▶ **ABOUT THIS TASK**
Copy the whole listing below exactly.

▶ **COLLECTED MATERIAL**
-- Opening Marker --
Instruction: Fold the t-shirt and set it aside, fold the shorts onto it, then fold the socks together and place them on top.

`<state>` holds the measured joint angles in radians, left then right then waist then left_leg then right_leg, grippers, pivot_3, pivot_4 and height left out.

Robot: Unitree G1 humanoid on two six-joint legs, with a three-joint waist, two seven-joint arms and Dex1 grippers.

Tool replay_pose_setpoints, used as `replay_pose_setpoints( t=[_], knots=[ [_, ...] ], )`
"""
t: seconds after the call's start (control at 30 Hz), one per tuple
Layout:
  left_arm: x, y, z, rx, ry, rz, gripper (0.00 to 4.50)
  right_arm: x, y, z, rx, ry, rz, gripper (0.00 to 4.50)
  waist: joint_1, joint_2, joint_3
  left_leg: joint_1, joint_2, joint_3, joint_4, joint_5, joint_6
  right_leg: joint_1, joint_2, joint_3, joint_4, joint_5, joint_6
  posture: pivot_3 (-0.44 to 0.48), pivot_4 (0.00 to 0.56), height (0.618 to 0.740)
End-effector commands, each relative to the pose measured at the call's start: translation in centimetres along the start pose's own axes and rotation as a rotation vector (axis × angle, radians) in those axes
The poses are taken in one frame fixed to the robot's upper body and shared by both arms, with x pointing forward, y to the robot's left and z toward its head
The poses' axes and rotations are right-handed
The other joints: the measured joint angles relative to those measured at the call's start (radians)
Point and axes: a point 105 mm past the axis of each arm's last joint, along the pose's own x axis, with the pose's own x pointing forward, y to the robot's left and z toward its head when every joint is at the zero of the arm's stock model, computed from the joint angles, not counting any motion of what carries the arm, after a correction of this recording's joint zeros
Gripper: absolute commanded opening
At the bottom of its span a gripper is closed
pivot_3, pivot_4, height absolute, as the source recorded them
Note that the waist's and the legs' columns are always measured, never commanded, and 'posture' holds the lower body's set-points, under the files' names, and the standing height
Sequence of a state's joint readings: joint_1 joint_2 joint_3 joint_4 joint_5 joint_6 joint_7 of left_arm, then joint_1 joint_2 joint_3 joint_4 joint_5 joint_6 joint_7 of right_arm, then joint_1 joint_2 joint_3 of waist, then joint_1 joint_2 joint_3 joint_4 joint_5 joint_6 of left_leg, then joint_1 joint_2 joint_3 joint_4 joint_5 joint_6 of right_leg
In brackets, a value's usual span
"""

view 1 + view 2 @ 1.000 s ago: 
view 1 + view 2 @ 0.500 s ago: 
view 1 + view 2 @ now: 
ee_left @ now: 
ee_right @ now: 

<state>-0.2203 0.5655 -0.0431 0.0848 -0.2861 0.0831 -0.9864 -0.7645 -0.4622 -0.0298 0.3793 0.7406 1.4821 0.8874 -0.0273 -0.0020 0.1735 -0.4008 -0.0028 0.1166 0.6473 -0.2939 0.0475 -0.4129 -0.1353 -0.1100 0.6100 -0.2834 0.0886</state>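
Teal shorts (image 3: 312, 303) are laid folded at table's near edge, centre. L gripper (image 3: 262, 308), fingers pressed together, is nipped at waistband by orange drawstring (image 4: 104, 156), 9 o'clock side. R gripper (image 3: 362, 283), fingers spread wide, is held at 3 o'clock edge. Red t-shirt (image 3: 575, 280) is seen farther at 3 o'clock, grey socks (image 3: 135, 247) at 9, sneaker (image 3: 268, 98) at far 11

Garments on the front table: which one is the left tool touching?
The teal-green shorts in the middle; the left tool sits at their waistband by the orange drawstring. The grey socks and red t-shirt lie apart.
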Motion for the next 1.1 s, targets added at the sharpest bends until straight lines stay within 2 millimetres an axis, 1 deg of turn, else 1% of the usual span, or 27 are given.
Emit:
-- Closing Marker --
▶ **TASK SOLUTION**
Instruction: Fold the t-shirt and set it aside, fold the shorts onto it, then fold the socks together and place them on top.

`<state>` holds the measured joint angles in radians, left then right then waist then left_leg then right_leg, grippers, pivot_3, pivot_4 and height left out.

Robot: Unitree G1 humanoid on two six-joint legs, with a three-joint waist, two seven-joint arms and Dex1 grippers.

Tool replay_pose_setpoints, used as `replay_pose_setpoints( t=[_], knots=[ [_, ...] ], )`
"""
t: seconds after the call's start (control at 30 Hz), one per tuple
Layout:
  left_arm: x, y, z, rx, ry, rz, gripper (0.00 to 4.50)
  right_arm: x, y, z, rx, ry, rz, gripper (0.00 to 4.50)
  waist: joint_1, joint_2, joint_3
  left_leg: joint_1, joint_2, joint_3, joint_4, joint_5, joint_6
  right_leg: joint_1, joint_2, joint_3, joint_4, joint_5, joint_6
  posture: pivot_3 (-0.44 to 0.48), pivot_4 (0.00 to 0.56), height (0.618 to 0.740)
End-effector commands, each relative to the pose measured at the call's start: translation in centimetres along the start pose's own axes and rotation as a rotation vector (axis × angle, radians) in those axes
The poses are taken in one frame fixed to the robot's upper body and shared by both arms, with x pointing forward, y to the robot's left and z toward its head
The poses' axes and rotations are right-handed
The other joints: the measured joint angles relative to those measured at the call's start (radians)
Point and axes: a point 105 mm past the axis of each arm's last joint, along the pose's own x axis, with the pose's own x pointing forward, y to the robot's left and z toward its head when every joint is at the zero of the arm's stock model, computed from the joint angles, not counting any motion of what carries the arm, after a correction of this recording's joint zeros
Gripper: absolute commanded opening
At the bottom of its span a gripper is closed
pivot_3, pivot_4, height absolute, as the source recorded them
Note that the waist's and the legs' columns are always measured, never commanded, and 'posture' holds the lower body's set-points, under the files' names, and the standing height
Sequence of a state's joint readings: joint_1 joint_2 joint_3 joint_4 joint_5 joint_6 joint_7 of left_arm, then joint_1 joint_2 joint_3 joint_4 joint_5 joint_6 joint_7 of right_arm, then joint_1 joint_2 joint_3 of waist, then joint_1 joint_2 joint_3 joint_4 joint_5 joint_6 of left_leg, then joint_1 joint_2 joint_3 joint_4 joint_5 joint_6 of right_leg
In brackets, a value's usual span
"""

view 1 + view 2 @ 1.000 s ago: 
view 1 + view 2 @ 0.500 s ago: 
view 1 + view 2 @ now: 
ee_left @ now: 
ee_right @ now: 

<state>-0.2203 0.5655 -0.0431 0.0848 -0.2861 0.0831 -0.9864 -0.7645 -0.4622 -0.0298 0.3793 0.7406 1.4821 0.8874 -0.0273 -0.0020 0.1735 -0.4008 -0.0028 0.1166 0.6473 -0.2939 0.0475 -0.4129 -0.1353 -0.1100 0.6100 -0.2834 0.0886</state>
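Teal shorts (image 3: 312, 303) are laid folded at table's near edge, centre. L gripper (image 3: 262, 308), fingers pressed together, is nipped at waistband by orange drawstring (image 4: 104, 156), 9 o'clock side. R gripper (image 3: 362, 283), fingers spread wide, is held at 3 o'clock edge. Red t-shirt (image 3: 575, 280) is seen farther at 3 o'clock, grey socks (image 3: 135, 247) at 9, sneaker (image 3: 268, 98) at far 11

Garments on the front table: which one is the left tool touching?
The teal-green shorts in the middle; the left tool sits at their waistband by the orange drawstring. The grey socks and red t-shirt lie apart.
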Motion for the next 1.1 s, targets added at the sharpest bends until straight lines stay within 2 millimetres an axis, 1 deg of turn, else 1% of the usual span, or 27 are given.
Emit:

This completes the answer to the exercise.